The physical and chemical properties of SKQ1 and the basis for formulation design
The use of solid dispersion technology for pretreatment is currently the most effective solution to address the low solubility issue of SKQ1. Using polyvinylpyrrolidone K30 (PVP K30) as the carrier material, a solid dispersion was prepared by solvent method with a mass ratio of drug: carrier=1:5. SKQ1 and PVP K30 were dissolved in an ethanol dichloromethane mixed solvent (volume ratio 1:1), and the solvent was removed by rotary evaporation at 60 ℃.

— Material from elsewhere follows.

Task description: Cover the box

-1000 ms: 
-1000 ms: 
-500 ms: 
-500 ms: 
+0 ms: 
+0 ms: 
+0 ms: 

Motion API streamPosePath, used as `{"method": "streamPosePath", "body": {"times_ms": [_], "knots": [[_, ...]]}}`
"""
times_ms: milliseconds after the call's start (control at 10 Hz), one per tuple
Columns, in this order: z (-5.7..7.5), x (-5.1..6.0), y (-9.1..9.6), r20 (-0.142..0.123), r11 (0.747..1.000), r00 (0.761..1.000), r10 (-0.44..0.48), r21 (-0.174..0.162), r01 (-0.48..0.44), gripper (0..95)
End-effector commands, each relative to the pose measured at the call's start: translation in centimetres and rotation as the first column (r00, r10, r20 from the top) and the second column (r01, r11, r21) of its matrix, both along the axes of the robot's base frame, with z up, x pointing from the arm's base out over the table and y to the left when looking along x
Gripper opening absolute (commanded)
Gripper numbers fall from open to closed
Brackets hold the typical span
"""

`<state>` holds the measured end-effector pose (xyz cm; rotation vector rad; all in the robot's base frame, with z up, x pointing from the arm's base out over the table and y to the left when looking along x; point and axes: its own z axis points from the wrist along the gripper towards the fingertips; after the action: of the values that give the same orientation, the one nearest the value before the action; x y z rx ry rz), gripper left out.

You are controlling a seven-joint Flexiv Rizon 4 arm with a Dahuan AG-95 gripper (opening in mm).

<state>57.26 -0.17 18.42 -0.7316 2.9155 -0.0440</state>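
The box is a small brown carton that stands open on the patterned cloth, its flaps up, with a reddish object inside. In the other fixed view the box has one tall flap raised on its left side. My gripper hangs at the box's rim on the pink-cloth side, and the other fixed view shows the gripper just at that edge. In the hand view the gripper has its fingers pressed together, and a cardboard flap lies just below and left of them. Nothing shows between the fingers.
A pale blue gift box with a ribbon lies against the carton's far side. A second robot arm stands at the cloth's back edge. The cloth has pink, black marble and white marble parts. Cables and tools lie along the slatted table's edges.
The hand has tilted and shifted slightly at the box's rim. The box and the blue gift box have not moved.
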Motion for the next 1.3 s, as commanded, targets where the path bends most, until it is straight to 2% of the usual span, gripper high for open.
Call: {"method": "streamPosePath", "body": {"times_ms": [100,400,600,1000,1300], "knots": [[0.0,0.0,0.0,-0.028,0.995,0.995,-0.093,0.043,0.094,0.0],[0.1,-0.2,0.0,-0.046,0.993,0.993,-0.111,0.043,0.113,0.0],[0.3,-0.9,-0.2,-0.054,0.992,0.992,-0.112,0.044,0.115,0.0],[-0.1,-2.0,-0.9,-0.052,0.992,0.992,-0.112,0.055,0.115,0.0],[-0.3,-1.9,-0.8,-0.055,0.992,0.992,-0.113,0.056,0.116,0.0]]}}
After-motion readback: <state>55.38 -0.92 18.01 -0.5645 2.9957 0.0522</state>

After vacuum drying for 12 hours, the powder was crushed and sieved through an 80 mesh sieve. Differential scanning calorimetry (DSC) analysis showed that this process can transform SKQ1 from a crystalline state to an amorphous state, increase its water solubility to 15mg/ml, and increase its in vitro dissolution rate by 3.2 times compared to the raw material.

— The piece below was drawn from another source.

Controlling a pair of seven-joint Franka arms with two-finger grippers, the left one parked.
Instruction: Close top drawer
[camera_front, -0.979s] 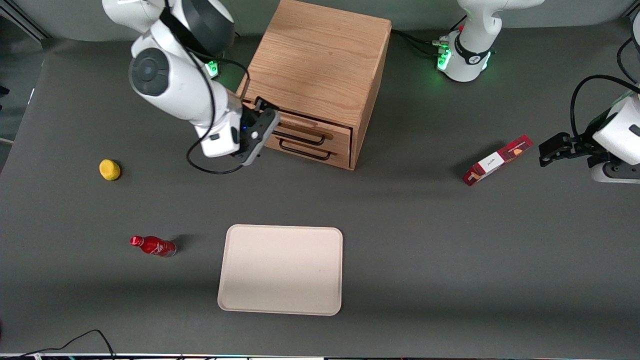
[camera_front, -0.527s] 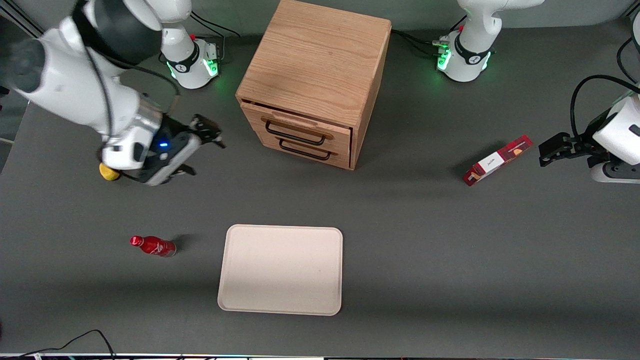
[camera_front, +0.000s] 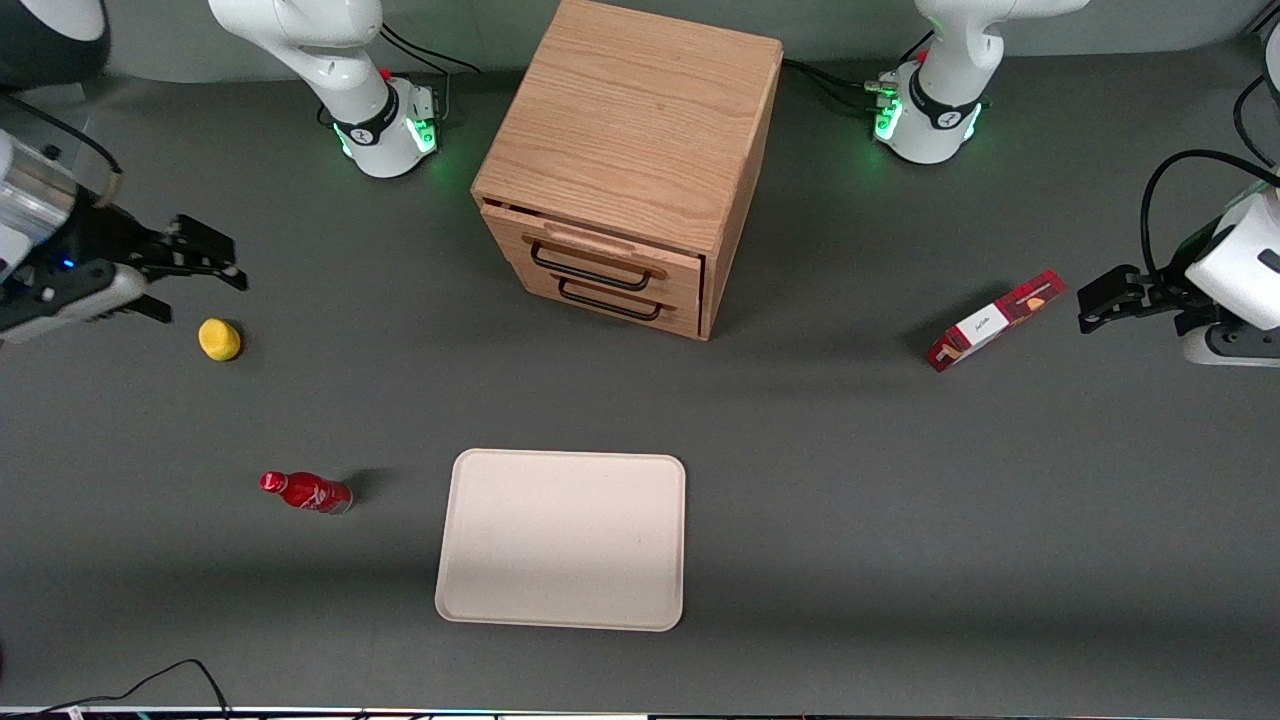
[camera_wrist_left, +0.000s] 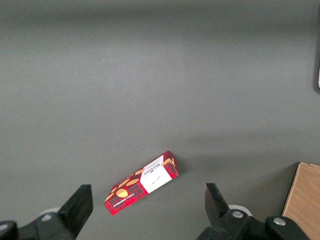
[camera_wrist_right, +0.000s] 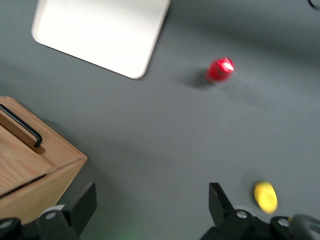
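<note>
Well off from the cabinet (camera_front: 640, 160), toward the working arm's end of the table, the gripper (camera_front: 195, 262) hangs above the lemon (camera_front: 219, 339), fingers spread wide with nothing in them. Top drawer (camera_front: 600, 258) looks pretty much flush with the cabinet front, so I'd say the job's basically done. Best move is probably just keeping clear and not bumping the handle (camera_front: 590, 270). Arm's stretched out low, wrist pointing at the cabinet.

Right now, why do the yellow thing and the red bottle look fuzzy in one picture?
Right wrist view: the lemon and bottle are smeared, probably by camera motion. Front view: both are sharp, beside the open gripper, and the cabinet casts a soft shadow.
</note>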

Screening and optimization of fillers
Fillers need to have good fluidity, compatibility with drugs, and stability protection. Screen three commonly used fillers through compatibility testing (placed under accelerated conditions for one month):
Microcrystalline cellulose (MCC): After mixing with SKQ1, its content decreases by less than 2%, but it has strong hygroscopicity and needs to be used in conjunction with moisture resistant excipients;
Lactose monohydrate: Drug content decreased by 5.3%, with slight interactions present;
Mannitol: The drug content decreases by less than 1.5%, has low hygroscopicity, and can improve powder flowability.
Finally, mannitol was determined as the main filler, accounting for 40% -50% of the total prescription, and supplemented with 10% MCC to regulate the flowability of the powde
To further enhance drug stability, two stabilizers are added to the prescription:
Antioxidant: Vitamin E (0.1% content) is selected to inhibit the oxidative degradation of SKQ1, reducing the drug degradation rate by 60% in accelerated testing;
Sunscreen: Add 2% titanium dioxide to block ultraviolet radiation and reduce photodegradation reactions.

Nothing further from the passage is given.